Stunned! After days of trekking along the mountain, forests and valleys, we hit one shop almost hanging on the edge of a road. A small village shop selling every other stuff for daily requirement like soaps, masalas, vegetables, noodles among others. For the past seven days then, we had covered some 85-odd km that included trails where we negotiated 3ft deep snow at an altitude of 14000ft! While coming down, our feet were trembling like palm trees on a windy beach. Our job was getting all the more difficult as we had to keep our pace controlled in the thick mid-altitude pine forests amid drizzling. The shop at Wan was a perfect discovery at a perfect time.

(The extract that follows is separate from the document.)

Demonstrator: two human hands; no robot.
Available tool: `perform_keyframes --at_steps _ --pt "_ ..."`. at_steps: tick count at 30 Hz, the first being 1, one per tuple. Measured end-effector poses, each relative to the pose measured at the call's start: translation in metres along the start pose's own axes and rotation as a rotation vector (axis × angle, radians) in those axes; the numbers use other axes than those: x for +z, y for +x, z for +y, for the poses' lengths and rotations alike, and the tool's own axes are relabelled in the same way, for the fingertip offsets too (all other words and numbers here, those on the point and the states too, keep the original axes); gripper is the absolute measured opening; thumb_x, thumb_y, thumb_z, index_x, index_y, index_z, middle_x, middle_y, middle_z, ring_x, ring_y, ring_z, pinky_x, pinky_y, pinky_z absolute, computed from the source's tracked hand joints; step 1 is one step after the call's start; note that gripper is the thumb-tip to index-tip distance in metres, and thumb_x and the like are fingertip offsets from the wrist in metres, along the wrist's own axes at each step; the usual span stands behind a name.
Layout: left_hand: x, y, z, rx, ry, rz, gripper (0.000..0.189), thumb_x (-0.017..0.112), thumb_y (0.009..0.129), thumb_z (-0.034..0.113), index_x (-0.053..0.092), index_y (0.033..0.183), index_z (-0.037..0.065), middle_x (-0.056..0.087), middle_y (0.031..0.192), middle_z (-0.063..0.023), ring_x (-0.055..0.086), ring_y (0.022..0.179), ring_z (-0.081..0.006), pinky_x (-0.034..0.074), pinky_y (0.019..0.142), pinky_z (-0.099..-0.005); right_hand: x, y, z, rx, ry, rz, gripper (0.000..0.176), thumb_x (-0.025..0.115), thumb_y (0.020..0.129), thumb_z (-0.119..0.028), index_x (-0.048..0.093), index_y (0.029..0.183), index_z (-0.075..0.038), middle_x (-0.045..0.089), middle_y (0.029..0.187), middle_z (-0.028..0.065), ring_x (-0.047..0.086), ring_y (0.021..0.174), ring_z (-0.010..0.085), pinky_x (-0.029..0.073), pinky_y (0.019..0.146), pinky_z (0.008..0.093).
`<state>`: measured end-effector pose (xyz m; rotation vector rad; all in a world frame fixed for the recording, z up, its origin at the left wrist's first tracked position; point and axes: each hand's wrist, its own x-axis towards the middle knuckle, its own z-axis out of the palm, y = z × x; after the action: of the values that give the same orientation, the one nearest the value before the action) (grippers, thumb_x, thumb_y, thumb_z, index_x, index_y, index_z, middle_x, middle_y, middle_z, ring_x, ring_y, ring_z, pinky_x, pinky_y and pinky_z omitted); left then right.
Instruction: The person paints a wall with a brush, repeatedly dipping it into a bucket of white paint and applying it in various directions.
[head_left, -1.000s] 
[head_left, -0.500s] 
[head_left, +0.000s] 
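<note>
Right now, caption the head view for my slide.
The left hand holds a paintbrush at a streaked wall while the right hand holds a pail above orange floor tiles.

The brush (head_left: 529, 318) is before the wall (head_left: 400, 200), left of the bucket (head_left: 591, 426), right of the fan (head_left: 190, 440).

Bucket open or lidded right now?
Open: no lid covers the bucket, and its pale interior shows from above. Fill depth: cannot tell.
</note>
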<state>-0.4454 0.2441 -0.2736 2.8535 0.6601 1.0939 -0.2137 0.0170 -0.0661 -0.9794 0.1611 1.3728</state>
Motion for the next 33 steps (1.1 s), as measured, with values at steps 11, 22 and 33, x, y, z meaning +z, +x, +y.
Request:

Wait.... more surprises were in store for us there besides cakes and bananas that we gorged on. Noodles, biscuits and dry fruits were our means to survive in the higher camps. Fresh fruits — brought from district headquarters Uttar Kashi, no less than 80km from the shop — were cuisine royale in the sparsely populated village where one can get rice and squash curry at every other kitchen though. Incidentally, we enjoyed a pint of country liquor at the village on our way back to Loharjung, our base camp for Roopkund trek that summer.

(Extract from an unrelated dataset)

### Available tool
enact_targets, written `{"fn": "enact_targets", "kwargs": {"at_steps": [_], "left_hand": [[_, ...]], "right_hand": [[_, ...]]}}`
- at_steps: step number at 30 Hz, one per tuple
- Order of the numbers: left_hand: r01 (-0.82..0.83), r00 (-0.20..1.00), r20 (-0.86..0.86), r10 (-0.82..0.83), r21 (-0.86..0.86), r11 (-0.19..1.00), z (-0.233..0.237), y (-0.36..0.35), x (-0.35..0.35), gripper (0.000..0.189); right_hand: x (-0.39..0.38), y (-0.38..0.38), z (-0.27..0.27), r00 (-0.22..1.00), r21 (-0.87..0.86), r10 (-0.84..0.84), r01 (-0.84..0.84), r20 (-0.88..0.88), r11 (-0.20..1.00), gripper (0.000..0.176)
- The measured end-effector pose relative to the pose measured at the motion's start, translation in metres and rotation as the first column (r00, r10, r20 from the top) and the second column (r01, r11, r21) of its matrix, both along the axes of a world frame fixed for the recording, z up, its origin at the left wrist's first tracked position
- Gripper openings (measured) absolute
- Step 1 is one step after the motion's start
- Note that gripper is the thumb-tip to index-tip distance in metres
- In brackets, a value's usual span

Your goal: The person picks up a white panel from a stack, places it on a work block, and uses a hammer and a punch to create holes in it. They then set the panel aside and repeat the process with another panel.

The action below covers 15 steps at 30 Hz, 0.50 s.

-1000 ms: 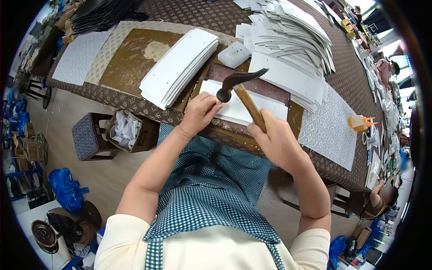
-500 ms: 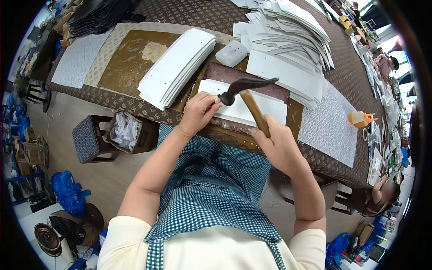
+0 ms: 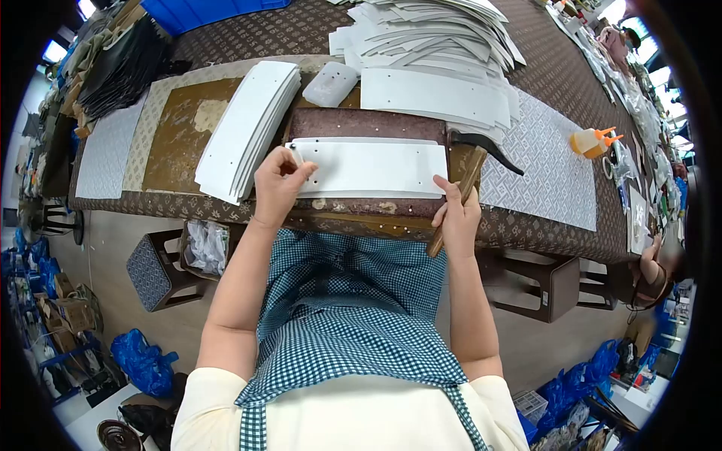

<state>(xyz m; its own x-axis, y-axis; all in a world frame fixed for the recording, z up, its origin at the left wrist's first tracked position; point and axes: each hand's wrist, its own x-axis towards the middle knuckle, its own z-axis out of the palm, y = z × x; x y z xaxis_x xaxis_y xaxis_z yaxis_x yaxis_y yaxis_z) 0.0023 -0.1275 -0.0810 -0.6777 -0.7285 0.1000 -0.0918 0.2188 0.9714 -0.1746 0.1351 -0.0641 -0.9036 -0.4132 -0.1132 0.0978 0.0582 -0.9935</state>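
A white panel [image 3: 368, 167] with small dark holes lies on a dark reddish-brown board [image 3: 368, 122]. At its left end my left hand [image 3: 278, 184] is closed in a pinch around a small, partly pale thing with a dark tip, too small to make out. My right hand [image 3: 459, 218] grips the wooden handle of a hammer [image 3: 468, 184] at the panel's right end. The hammer's dark, curved head points up and to the right. My right index finger reaches to the panel's lower right corner.
To the left is a stack of white panels [image 3: 244, 128]; behind are a white block [image 3: 331, 83] and a larger pile of panels [image 3: 432, 98]. Orange-tipped bottles [image 3: 590, 141] stand at right. A stool [image 3: 154, 267] and a box of plastic bags [image 3: 207, 248] are below the table.
The hammer has gone from over the panel, near my left hand, to its right end. My right index finger has extended to the panel's corner. The whole view has shifted.
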Motion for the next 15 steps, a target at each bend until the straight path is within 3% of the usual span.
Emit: {"fn": "enact_targets", "kwargs": {"at_steps": [4, 6, 7, 15], "left_hand": [[-0.037, 0.994, -0.097, 0.039, 0.019, 0.999, 0.008, 0.004, -0.029, 0.012], [0.026, 0.991, -0.131, -0.018, 0.063, 0.998, 0.015, 0.024, -0.061, 0.016], [0.066, 0.998, -0.024, -0.066, 0.029, 0.997, 0.022, 0.034, -0.075, 0.019], [0.277, 0.958, -0.071, -0.276, 0.005, 0.961, 0.006, 0.071, -0.155, 0.018]], "right_hand": [[0.003, -0.001, 0.000, 1.000, -0.002, -0.015, 0.015, -0.012, 1.000, 0.025], [0.004, -0.001, 0.003, 1.000, 0.002, -0.024, 0.024, -0.010, 1.000, 0.025], [0.003, -0.001, 0.003, 1.000, 0.012, -0.020, 0.020, -0.010, 1.000, 0.025], [0.004, 0.001, 0.006, 0.999, 0.025, -0.034, 0.034, -0.004, 0.999, 0.023]]}}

As i was fiddling with my camera to look for Himalayan birds — enthused by several rare sightings — in and around the shop when my fellow trekkers were browsing food stuff, suddenly my five-point focus stopped on a face that i have never expected to find in the region. Maybe i forgot that i was in Garhwal, one of the few places in the country famous for beauty — both natural and human. Maybe i forgot the concept of rustic beauty... maybe i forgot to capture beautiful faces... maybe i was waiting for the moment to unfold before the high-zoom camera i was using then. Stupefied, i started taking her pictures but not fully satisfied.
This dissatisfaction led me to buy an SLR for taking better portraits. Later, i realised that i feel more comfortable in framing portraits than taking landscape pictures. A beauty at a Himalayan village shop changed the way i should look at the world with the viewfinder. And it was a new beginning: the search for human faces....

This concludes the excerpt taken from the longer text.